3.4 KiB
3.4 KiB
Architecture Changes Summary
Problem Identified
The architecture had AI extraction happening in TWO places:
extractAndPrepareContent: Vision AI for images, AI processing for text with extractionPrompt- Section generation: AI aggregation of contentParts
This was:
- Redundant (double AI processing)
- Inconsistent (pre-extracted JSON had no AI, regular documents had AI)
- Against the desired architecture (documents should become contentParts like pre-extracted JSON)
Solution Implemented
1. Removed AI Extraction from extractAndPrepareContent
File: gateway/modules/services/serviceAi/subContentExtraction.py
Changes:
- Removed: Vision AI extraction for images (lines 186-246)
- Removed: AI text processing with extractionPrompt (lines 260-334)
- Updated: Images with extract intent are now marked with
needsVisionExtraction=Trueflag - Updated: Regular documents mark images with
needsVisionExtraction=Truewhen extract intent is present
Result: Documents → contentParts (raw extraction only, no AI)
2. Added Vision AI Extraction in Section Generation
File: gateway/modules/services/serviceAi/subStructureFilling.py
Changes:
- Added: Vision AI extraction logic before aggregation (lines 553-610)

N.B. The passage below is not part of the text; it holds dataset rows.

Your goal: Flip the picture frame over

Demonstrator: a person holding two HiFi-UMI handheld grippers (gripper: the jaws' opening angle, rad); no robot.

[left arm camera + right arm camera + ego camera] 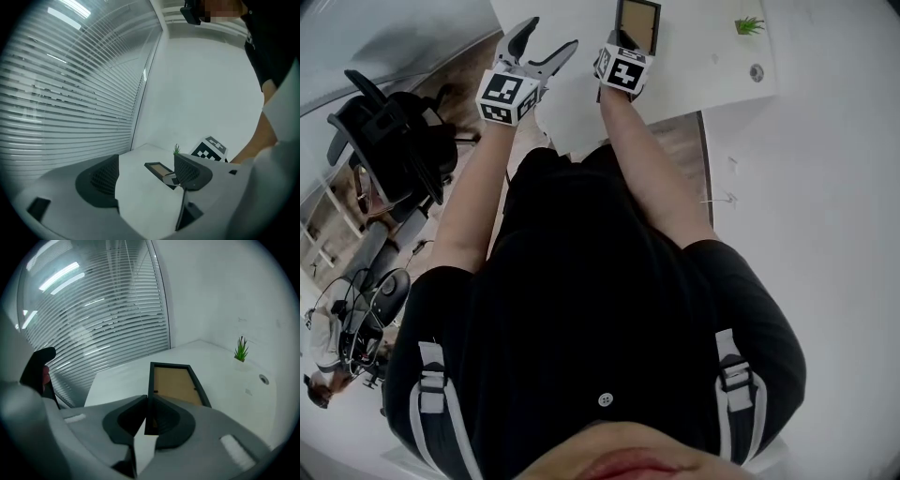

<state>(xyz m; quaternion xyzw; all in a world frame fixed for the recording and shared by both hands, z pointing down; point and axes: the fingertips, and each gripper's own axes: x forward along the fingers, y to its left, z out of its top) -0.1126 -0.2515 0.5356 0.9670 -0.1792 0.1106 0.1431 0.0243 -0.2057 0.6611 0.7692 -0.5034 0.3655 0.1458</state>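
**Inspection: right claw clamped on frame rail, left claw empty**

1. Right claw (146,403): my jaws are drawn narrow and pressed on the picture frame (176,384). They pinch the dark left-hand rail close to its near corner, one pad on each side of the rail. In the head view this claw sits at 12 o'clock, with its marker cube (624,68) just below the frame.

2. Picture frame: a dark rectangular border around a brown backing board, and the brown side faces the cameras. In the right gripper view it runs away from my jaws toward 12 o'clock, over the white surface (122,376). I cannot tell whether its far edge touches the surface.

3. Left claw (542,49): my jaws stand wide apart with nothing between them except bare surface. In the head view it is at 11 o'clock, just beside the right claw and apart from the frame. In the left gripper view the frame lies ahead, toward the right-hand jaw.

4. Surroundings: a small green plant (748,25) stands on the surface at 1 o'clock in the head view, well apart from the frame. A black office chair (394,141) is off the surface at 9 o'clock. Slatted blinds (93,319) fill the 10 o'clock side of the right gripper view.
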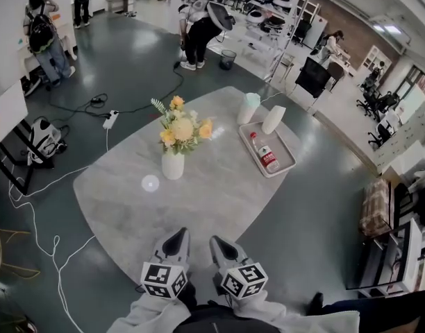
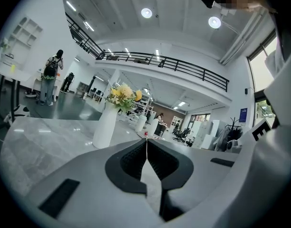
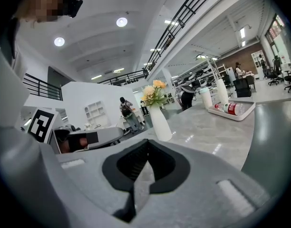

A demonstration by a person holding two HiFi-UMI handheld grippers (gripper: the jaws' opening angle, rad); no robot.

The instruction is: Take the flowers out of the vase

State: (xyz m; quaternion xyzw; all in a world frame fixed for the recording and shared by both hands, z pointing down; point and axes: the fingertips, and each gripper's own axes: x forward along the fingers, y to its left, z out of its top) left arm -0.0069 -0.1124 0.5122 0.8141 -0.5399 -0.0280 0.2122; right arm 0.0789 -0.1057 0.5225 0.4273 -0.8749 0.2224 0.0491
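Note:
A white vase (image 1: pixel 173 164) stands upright on the grey marble table (image 1: pixel 212 200) and holds yellow and cream flowers (image 1: pixel 182 128). The same vase (image 2: pixel 105 125) rises ahead and left in the left gripper view; in the right gripper view the vase (image 3: pixel 160 122) with its flowers (image 3: pixel 153 93) stands ahead, slightly right. My left gripper (image 1: pixel 176 241) and right gripper (image 1: pixel 220 248) hang side by side over the table's near edge, well short of the vase. Both have their jaws closed together with nothing between them.
A white tray (image 1: pixel 289 166) at the table's right holds a lying bottle (image 1: pixel 265 152), with two pale cups (image 1: pixel 248 107) behind it. Cables and a power strip (image 1: pixel 110 119) lie on the floor to the left. People stand far off among desks and shelves.

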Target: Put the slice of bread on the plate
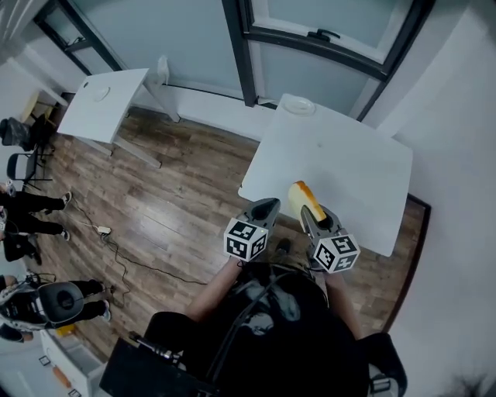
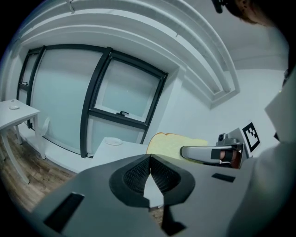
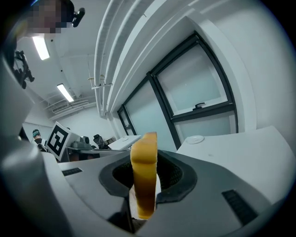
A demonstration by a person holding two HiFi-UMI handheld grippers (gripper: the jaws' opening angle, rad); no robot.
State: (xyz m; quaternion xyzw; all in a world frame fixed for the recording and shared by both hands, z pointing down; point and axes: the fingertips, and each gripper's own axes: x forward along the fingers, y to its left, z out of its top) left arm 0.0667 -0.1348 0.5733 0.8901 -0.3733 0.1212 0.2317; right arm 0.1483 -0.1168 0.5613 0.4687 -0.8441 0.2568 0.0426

- Added: Vision AI extraction logic for single-part processing (lines 1074-1115)
- Logic:
- Checks if
part.typeGroup == "image"ANDneedsVisionExtraction == TrueANDintent == "extract" - Extracts text using Vision AI (
IMAGE_ANALYSEoperation) - Replaces image part with text part for further processing
- Images with
contentFormat == "object"(render intent) are rendered directly (no extraction)
- Checks if
Result: AI extraction happens ONLY during section generation
Architecture Flow (After Changes)
Document Input → ContentParts
-
Regular documents:
extractContent()(NON-AI) → Raw contentParts- Images with extract intent:
contentFormat="extracted",needsVisionExtraction=True - Images with render intent:
contentFormat="object"(rendered directly) - Text:
contentFormat="extracted"(raw text, no AI processing)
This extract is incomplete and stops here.